The Community Resilience Estimates (CRE) is a resilience measure that identifies a community’s ability to endure, respond and recover from the impact of disasters.

Rural counties are far more likely to have greater proportions of high-risk populations. Thirty percent of all rural counties are high-risk compared to 14% of all urban counties.

The Community Resilience Estimates can be used for any purpose where specific risk factors are useful at low levels of geography.

Individuals with three or more risk factors – from health and income to age and living conditions – are considered high risk. Likewise, communities are high risk if at least 30% of their population has three or more risk factors.

The estimates combine 2018 American Community Survey 1-year microdata and data from Population Estimates with publicly available data from the 2018 National Center for Health Statistics National Health Interview Survey to identify the population most at risk of not being able to endure the impact of the Coronavirus pandemic.

The risk factors include: aged 65 and above; low-income household; single or no caregiver household; household communication barrier; employment status; disability status; physical crowding; lack of health insurance; respiratory disease; heart disease; and diabetes.

Geography

Preliminary results show that 34% of counties in the South, particularly in Texas, Oklahoma, Louisiana, and Arkansas, have at least 30% of their population high risk.

 

We also see higher numbers of high-risk counties in Mississippi, Georgia, and further along the coast in Florida, North Carolina, South Carolina, and Virginia.

 

 

Rural counties are far more likely to have greater proportions of high-risk populations. Thirty percent of all rural counties are high-risk compared to 14% of all urban counties.

Sociodemographic

Some of the factors that are associated with more high-risk communities include:

  • Low income, especially in rural communities.
  • Greater proportion of single mothers.
  • Majority Black and Hispanic population.
  • Greater proportion of residents 65 and older, a population at significant risk for infection and developing severe illness.

 

 

 

 

Disaster Preparedness Tool

According to the CDC, as of today, there are 2.5 million confirmed cases of COVID-19 in the United States and 125,000 deaths.
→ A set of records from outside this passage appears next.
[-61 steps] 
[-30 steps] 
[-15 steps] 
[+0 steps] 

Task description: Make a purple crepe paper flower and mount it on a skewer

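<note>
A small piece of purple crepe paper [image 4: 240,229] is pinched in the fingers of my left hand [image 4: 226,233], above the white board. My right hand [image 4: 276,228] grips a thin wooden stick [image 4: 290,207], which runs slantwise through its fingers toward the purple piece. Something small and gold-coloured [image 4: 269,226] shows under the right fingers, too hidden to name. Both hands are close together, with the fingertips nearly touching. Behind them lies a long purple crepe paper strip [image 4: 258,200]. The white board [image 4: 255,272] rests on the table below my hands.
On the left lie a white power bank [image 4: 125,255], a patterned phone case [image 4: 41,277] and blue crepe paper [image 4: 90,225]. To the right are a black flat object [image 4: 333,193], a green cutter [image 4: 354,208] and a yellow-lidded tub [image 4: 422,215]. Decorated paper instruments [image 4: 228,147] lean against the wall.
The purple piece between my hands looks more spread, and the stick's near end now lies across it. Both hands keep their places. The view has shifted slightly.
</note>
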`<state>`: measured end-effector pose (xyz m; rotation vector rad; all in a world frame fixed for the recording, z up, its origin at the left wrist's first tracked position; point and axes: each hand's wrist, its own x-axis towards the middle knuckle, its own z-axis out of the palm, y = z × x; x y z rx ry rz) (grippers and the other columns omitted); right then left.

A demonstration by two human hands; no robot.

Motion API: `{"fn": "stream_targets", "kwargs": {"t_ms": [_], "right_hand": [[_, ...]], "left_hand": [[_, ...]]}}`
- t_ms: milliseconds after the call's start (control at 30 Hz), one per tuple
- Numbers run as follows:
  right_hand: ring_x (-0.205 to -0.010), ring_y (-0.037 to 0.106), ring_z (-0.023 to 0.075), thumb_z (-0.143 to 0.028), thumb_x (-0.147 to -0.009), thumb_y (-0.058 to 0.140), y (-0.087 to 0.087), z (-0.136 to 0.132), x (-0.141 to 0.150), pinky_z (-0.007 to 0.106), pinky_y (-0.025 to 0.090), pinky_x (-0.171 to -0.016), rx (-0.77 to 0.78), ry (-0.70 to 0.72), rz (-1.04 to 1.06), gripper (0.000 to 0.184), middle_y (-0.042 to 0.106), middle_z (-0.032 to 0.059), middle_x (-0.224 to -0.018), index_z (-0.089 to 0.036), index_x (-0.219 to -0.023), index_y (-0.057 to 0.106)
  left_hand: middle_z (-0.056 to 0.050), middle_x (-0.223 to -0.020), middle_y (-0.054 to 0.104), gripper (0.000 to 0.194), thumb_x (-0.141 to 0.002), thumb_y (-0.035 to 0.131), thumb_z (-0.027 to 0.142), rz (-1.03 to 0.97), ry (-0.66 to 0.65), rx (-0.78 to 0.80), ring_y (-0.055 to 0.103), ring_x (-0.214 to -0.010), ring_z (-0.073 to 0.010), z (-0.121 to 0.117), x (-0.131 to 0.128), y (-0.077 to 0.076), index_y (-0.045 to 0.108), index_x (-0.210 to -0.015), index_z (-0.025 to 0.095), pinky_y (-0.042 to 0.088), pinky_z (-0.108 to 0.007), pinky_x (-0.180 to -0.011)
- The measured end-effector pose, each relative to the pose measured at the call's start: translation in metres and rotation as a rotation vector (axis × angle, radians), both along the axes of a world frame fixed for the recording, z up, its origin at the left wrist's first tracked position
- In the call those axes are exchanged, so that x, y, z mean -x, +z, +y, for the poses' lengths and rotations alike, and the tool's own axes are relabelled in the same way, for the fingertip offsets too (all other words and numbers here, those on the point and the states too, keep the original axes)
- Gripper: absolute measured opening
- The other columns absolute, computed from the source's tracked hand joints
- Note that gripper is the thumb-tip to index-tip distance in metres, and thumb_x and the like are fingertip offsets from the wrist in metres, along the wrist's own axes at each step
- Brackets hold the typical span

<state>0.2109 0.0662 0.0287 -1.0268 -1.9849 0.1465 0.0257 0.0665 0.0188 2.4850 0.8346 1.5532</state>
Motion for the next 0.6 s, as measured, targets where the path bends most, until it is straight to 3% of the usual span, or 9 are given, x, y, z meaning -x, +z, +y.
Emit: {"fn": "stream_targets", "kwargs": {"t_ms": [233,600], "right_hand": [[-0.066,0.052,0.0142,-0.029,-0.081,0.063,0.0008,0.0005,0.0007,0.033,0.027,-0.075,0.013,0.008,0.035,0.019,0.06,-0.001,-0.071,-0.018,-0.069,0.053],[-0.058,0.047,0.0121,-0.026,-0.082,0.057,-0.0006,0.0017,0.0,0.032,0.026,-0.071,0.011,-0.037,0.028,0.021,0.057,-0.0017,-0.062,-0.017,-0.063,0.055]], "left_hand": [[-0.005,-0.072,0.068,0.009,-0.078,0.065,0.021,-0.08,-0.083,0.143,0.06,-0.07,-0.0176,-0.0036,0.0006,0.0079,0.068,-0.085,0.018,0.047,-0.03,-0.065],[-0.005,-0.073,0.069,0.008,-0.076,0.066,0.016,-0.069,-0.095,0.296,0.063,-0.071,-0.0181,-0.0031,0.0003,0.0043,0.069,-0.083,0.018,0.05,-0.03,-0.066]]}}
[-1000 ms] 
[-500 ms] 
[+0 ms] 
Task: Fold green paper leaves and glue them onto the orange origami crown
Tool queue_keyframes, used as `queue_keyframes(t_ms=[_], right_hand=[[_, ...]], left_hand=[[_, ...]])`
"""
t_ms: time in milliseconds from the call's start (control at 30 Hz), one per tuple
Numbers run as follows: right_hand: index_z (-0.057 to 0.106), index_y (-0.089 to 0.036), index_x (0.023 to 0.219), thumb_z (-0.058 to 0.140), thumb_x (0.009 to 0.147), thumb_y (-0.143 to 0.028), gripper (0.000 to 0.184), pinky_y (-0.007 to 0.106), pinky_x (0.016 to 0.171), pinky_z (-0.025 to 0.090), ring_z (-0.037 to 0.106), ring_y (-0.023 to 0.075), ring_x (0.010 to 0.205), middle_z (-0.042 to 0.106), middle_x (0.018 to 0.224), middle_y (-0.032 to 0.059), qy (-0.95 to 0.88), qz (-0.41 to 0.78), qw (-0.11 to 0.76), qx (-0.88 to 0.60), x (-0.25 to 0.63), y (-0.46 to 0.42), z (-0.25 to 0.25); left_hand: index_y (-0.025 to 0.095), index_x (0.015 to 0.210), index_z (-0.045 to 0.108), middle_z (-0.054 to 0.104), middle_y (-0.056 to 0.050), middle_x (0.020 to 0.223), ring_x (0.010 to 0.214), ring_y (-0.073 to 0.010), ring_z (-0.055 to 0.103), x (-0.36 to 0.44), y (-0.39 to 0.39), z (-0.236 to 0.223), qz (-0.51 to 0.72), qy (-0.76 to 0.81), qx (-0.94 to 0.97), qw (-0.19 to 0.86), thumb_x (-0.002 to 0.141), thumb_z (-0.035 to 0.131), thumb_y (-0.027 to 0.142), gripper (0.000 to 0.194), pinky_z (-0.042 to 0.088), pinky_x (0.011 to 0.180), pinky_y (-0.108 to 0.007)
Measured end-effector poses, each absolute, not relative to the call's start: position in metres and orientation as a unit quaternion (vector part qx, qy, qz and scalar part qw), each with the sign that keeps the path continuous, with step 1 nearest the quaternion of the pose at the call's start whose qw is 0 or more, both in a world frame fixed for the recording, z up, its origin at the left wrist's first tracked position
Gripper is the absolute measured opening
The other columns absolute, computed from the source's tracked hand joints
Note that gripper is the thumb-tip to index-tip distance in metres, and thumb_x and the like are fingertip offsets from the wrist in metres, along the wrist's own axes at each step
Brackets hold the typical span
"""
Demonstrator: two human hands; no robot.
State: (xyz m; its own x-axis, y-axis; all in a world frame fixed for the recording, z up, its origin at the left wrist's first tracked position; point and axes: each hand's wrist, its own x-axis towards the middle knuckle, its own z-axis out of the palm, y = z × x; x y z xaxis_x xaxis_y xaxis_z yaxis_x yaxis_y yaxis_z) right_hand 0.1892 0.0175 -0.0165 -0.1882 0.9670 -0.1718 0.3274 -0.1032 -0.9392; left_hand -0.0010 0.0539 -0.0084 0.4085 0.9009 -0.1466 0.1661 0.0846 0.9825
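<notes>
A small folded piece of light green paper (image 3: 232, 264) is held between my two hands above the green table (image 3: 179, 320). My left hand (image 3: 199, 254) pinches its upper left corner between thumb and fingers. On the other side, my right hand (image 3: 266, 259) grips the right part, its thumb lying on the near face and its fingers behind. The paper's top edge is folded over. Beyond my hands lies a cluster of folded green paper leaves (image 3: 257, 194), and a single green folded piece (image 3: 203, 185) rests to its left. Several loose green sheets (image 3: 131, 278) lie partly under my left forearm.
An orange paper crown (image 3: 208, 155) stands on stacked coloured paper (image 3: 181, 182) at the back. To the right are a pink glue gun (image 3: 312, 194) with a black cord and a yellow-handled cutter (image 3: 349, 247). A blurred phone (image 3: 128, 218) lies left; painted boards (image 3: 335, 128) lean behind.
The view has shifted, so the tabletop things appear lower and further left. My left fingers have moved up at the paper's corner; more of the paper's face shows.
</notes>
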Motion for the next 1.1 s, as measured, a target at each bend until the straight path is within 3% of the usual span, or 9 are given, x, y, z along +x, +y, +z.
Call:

Stakeholders can use CRE in addition to other tools to help combat the current crisis and plan for future health and weather-related disasters.

Improved readiness can mitigate the impact of disasters on at-risk populations as well as the economic burden on individuals, households, and governments.

With the release of CRE, the Census Bureau is becoming a leading provider of accurate data valuable to emergency responders and disaster recovery stakeholders.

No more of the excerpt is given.